17 Turkish candidates to participate in Greece's snap elections


During the Sunday's snap elections, 17 candidates from the Turkish minority of Western Thrace will reportedly participate in Sunday's snap elections. Greece's main opposition, the New Democracy (ND) party has two Turkish candidates in the cities of Rhodope (Rodop) and Xanthi (İskeçe) in Western Thrace region, while Greek Prime Minister Alexis Tsipras's SYRIZA party lists two Turkish candidates in Rhodope and one in Xanthi.

Syriza's Rhodope and Xanthi lawmakers Ayhan Karayusuf and Hüseyin Zeybek have remained in the list of candidates, while Özgür Ferhat is the second Turkish in SYRIZA's list of candidates in Rhodope. Mustafa Mustafa, who was elected twice as a member of Syriza in Rhodope, was not a candidate again. Prior to the Sunday's election, the ND party failed to appoint Turkish parliamentarians in these two cities.

In the region of Evros, part of the region of East Macedonia and Thrace, where the Turkish Muslim population has decreased over time, no Turkish candidates were listed.

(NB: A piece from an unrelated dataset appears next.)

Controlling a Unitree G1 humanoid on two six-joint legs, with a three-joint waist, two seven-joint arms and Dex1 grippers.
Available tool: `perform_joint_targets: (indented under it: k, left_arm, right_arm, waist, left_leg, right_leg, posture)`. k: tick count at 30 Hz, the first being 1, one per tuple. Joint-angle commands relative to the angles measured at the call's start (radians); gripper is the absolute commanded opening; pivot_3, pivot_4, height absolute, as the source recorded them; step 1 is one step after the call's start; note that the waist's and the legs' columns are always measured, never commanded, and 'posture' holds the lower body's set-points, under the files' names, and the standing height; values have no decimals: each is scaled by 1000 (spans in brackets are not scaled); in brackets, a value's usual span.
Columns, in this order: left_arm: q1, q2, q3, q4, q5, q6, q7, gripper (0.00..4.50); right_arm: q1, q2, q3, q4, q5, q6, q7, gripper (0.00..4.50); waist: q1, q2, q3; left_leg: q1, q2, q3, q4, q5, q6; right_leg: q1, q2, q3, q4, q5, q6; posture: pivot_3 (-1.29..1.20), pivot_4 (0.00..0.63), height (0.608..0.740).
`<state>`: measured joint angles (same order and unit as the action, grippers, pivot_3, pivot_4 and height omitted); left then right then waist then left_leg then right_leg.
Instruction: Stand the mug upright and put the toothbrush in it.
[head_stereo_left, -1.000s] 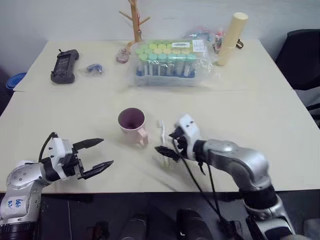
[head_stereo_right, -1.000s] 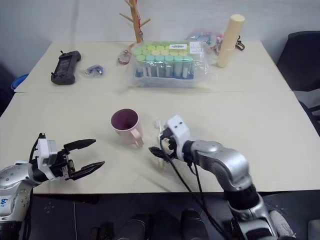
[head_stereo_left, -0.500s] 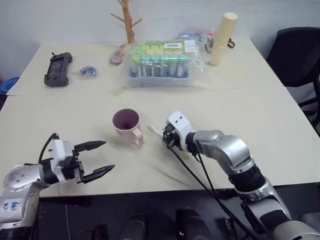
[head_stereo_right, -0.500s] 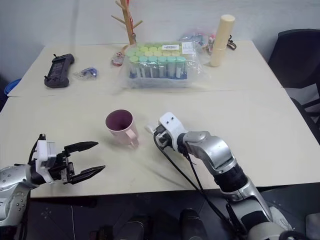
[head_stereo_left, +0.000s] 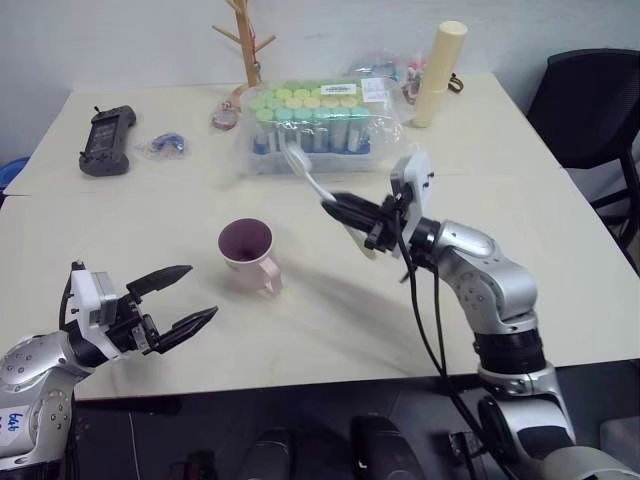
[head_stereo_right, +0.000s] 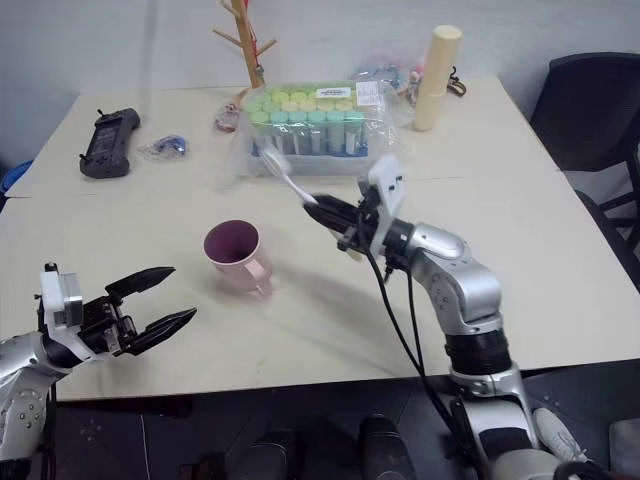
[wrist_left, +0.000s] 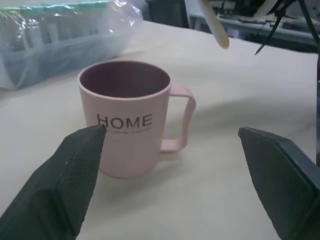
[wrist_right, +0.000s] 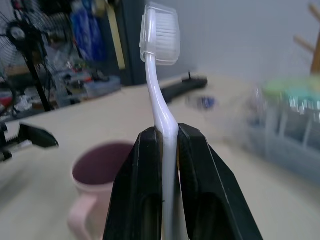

The Western Thrace region is home to a Muslim Turkish minority of around 150,000 and has been suffering from various policies of the Greek government for years, one of the most important of which is the issue of muftis. The election of muftis by Muslims in Greece was regulated in the 1913 Treaty of Athens between Greece and the Ottoman Empire and was confirmed in 1920. But in 1991, Greece annulled this law and started appointing muftis itself. The majority of Muslim Turks in Western Thrace do not recognize appointed muftis and instead elect their own, who are not recognized by the Greek state.